From the data below, copy exactly the lines that lie between the one holding "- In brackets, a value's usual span" and the one holding "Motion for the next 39", including both, and nothing more.

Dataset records
○ ○ ○ ○ ○ ○ ○

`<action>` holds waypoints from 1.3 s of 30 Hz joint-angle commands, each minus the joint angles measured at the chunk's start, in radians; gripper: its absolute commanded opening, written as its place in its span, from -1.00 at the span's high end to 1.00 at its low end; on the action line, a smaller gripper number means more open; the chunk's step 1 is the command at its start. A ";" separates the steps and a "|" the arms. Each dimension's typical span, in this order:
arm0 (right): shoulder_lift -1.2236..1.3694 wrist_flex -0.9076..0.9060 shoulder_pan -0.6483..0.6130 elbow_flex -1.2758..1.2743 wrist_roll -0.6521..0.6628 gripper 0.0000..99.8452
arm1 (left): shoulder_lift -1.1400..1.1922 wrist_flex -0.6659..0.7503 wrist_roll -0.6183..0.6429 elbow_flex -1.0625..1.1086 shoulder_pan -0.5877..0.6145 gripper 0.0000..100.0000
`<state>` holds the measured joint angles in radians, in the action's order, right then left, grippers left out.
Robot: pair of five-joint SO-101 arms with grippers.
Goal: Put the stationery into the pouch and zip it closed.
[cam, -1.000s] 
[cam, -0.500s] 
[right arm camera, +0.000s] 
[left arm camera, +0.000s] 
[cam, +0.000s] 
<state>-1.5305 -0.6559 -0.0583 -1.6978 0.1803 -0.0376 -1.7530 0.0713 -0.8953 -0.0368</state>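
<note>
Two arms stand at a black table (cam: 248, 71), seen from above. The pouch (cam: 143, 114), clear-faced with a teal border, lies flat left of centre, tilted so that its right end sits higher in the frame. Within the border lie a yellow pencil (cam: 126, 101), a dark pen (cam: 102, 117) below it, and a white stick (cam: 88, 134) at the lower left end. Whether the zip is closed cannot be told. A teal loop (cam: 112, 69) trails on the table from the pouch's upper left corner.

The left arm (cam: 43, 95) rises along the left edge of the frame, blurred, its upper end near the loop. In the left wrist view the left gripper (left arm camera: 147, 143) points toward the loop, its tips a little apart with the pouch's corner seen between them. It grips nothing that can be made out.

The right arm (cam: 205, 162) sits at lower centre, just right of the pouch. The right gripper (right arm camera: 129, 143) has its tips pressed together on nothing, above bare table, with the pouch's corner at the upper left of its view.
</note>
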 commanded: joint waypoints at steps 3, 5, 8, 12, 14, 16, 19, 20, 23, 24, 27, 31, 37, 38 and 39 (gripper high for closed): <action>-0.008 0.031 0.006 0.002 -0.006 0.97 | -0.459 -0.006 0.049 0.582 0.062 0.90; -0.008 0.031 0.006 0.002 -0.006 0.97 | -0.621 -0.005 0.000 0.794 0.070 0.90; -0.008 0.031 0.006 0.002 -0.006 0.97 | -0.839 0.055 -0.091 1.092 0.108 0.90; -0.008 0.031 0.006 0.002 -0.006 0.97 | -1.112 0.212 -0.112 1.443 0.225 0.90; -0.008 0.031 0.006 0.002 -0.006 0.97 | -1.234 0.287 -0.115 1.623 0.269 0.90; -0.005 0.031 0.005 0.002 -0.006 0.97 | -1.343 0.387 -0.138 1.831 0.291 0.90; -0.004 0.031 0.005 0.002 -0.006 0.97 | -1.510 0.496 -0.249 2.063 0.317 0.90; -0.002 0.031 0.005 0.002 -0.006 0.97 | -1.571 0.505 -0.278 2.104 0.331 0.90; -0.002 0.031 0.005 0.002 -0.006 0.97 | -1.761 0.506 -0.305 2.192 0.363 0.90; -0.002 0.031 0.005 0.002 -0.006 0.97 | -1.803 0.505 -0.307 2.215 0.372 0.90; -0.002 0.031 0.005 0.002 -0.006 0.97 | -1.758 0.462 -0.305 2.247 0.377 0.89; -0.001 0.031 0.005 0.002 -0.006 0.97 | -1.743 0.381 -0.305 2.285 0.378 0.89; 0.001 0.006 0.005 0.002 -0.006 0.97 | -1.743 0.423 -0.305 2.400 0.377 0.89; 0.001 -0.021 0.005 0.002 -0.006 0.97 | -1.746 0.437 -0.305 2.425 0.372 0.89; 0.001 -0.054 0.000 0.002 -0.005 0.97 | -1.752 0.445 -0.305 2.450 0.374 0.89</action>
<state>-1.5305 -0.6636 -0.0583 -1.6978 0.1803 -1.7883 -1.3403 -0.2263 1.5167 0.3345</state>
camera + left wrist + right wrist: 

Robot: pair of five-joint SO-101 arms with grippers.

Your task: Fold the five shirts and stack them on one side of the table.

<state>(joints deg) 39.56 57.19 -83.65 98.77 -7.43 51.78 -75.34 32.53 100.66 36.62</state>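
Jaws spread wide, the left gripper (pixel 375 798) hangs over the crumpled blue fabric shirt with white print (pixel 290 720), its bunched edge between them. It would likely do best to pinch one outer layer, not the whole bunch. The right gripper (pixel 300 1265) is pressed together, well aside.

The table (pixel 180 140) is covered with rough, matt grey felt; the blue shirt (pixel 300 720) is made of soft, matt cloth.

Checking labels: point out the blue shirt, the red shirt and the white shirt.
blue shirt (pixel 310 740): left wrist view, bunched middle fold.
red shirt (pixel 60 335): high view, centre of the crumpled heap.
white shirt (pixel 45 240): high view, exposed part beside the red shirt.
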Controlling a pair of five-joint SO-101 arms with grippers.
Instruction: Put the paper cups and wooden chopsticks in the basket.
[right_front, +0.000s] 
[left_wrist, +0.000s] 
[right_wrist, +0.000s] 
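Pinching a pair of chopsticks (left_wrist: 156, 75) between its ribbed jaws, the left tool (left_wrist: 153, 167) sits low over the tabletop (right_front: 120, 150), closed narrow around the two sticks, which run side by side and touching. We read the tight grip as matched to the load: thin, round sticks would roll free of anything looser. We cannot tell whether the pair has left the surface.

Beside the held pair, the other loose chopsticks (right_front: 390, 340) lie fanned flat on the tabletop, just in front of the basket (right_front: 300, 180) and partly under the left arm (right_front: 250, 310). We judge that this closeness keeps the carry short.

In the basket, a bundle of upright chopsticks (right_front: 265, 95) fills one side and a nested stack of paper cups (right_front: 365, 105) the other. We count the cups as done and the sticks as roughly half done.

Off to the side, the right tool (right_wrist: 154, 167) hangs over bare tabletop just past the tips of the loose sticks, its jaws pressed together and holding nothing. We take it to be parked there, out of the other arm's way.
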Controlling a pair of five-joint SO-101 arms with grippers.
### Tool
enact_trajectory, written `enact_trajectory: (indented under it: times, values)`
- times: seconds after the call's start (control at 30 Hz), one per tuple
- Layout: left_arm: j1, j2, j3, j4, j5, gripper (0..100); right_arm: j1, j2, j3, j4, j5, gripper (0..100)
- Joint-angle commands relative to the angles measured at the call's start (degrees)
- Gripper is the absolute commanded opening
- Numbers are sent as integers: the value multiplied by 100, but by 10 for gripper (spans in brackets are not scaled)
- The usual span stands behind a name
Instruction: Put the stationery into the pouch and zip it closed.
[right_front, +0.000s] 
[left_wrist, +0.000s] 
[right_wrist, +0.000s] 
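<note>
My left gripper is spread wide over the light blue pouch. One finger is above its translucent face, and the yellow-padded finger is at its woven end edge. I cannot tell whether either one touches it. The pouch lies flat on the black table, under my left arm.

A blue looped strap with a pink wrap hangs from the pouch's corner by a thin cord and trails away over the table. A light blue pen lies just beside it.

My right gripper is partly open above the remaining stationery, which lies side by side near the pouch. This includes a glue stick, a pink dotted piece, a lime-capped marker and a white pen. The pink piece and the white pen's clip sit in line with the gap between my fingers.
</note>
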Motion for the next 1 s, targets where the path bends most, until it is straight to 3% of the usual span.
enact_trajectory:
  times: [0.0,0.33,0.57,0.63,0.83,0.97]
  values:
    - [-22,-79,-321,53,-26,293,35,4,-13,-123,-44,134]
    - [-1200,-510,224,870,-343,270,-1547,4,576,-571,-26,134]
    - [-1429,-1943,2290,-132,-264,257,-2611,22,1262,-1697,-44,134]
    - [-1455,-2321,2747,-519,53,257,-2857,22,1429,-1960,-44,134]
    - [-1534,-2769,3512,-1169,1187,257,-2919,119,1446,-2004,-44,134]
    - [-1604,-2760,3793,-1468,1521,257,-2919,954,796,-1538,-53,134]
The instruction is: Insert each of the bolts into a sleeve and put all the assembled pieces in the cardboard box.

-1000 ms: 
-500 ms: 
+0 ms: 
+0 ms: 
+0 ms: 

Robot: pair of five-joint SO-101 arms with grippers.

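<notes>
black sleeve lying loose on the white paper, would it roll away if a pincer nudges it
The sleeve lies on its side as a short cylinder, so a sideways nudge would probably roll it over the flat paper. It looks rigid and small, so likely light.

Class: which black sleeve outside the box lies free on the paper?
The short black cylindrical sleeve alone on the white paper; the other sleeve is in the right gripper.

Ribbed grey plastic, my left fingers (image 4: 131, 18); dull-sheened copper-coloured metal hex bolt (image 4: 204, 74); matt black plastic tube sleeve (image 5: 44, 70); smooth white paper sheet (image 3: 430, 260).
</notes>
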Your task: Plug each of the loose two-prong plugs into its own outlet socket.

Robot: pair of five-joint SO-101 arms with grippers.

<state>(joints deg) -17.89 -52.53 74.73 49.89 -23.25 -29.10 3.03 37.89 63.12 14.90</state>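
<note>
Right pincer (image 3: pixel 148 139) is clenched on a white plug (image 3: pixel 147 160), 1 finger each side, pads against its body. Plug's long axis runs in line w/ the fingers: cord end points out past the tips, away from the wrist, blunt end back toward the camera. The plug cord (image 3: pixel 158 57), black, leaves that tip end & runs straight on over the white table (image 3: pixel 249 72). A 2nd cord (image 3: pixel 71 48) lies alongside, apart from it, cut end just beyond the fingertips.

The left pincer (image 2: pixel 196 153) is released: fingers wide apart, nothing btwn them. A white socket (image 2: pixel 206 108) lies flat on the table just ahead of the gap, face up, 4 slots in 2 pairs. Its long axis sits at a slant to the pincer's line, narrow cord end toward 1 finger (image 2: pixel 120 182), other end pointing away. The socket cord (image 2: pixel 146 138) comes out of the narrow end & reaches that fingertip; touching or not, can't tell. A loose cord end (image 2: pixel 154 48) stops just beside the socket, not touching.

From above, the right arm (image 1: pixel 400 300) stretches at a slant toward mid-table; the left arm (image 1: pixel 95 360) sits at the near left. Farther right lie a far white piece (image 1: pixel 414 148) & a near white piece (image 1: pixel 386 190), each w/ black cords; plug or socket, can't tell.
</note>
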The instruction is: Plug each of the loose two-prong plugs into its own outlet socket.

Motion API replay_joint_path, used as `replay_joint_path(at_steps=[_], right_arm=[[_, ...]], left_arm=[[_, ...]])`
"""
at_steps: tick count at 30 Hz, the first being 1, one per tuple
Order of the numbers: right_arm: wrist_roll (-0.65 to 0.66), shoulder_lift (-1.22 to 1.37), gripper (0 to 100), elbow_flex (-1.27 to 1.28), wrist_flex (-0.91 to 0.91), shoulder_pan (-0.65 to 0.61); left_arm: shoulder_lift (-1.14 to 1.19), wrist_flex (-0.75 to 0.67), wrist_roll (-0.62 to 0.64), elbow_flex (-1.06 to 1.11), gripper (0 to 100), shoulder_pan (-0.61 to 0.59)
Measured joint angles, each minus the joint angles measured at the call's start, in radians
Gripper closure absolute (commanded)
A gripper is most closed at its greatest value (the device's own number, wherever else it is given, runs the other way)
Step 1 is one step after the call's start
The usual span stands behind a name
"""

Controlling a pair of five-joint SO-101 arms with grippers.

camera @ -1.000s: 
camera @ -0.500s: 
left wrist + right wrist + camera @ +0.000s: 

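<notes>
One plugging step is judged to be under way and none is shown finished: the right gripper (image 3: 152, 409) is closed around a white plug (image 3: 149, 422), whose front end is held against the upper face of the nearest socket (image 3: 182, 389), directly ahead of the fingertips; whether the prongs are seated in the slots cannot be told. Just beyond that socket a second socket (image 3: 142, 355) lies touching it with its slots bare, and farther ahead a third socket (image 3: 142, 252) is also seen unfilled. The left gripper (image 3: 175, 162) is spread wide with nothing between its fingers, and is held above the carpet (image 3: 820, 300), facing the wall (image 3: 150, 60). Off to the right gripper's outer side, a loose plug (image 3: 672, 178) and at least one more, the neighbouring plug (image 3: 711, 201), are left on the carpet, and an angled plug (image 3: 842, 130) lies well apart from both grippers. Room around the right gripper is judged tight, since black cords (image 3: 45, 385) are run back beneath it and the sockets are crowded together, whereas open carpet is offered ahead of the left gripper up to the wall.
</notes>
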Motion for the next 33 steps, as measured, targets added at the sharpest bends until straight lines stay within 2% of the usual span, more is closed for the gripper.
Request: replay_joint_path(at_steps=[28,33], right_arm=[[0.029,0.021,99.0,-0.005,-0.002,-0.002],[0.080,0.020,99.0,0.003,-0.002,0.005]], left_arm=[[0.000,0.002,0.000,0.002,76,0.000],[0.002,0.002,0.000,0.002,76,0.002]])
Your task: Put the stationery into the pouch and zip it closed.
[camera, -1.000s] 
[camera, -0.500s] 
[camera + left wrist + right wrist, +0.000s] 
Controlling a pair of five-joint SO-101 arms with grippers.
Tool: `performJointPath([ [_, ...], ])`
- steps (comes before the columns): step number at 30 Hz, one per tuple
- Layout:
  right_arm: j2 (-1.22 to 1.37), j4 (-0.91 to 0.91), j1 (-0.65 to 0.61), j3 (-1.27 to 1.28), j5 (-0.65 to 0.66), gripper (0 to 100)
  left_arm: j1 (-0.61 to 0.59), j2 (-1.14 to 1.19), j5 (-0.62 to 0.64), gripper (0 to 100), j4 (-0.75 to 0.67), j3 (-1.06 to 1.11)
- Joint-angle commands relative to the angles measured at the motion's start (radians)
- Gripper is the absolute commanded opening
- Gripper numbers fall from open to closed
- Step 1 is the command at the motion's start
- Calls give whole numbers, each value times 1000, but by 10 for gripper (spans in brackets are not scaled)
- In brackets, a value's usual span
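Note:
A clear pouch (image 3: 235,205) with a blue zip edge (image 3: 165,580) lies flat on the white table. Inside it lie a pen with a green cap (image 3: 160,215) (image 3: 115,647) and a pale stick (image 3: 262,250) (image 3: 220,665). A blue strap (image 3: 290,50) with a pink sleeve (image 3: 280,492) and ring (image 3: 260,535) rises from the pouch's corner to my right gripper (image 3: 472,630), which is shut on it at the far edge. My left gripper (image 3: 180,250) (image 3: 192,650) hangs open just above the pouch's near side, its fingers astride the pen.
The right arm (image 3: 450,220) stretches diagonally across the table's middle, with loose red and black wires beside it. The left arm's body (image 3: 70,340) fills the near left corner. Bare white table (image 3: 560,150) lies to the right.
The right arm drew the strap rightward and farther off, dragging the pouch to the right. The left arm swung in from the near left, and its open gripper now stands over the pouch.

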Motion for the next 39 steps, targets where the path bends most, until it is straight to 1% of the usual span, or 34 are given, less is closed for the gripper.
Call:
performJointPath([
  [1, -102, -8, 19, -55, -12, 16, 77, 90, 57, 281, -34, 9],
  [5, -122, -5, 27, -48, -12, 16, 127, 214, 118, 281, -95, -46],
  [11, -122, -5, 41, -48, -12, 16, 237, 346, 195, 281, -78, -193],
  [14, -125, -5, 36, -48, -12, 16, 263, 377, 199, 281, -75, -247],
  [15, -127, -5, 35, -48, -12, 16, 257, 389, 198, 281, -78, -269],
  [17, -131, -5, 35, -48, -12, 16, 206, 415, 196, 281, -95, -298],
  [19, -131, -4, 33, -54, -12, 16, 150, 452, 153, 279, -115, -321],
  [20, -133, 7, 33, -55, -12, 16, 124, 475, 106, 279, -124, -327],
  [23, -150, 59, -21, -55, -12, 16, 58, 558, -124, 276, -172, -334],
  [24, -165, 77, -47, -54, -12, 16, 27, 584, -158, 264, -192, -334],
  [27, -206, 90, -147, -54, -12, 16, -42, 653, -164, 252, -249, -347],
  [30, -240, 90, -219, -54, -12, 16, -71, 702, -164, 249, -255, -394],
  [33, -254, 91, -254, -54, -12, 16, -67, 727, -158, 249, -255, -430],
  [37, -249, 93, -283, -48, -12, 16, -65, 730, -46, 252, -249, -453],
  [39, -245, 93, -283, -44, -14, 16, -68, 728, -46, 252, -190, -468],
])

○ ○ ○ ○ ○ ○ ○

REPLY TO THE TASK
- In brackets, a value's usual span
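Note:
A clear pouch (image 3: 235,205) with a blue zip edge (image 3: 165,580) lies flat on the white table. Inside it lie a pen with a green cap (image 3: 160,215) (image 3: 115,647) and a pale stick (image 3: 262,250) (image 3: 220,665). A blue strap (image 3: 290,50) with a pink sleeve (image 3: 280,492) and ring (image 3: 260,535) rises from the pouch's corner to my right gripper (image 3: 472,630), which is shut on it at the far edge. My left gripper (image 3: 180,250) (image 3: 192,650) hangs open just above the pouch's near side, its fingers astride the pen.
The right arm (image 3: 450,220) stretches diagonally across the table's middle, with loose red and black wires beside it. The left arm's body (image 3: 70,340) fills the near left corner. Bare white table (image 3: 560,150) lies to the right.
The right arm drew the strap rightward and farther off, dragging the pouch to the right. The left arm swung in from the near left, and its open gripper now stands over the pouch.
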
Motion for the next 39 steps, targets where the path bends most, until it is straight to 1% of the usual span, or 34 are given, less is closed for the gripper.

The answer has been fully stated.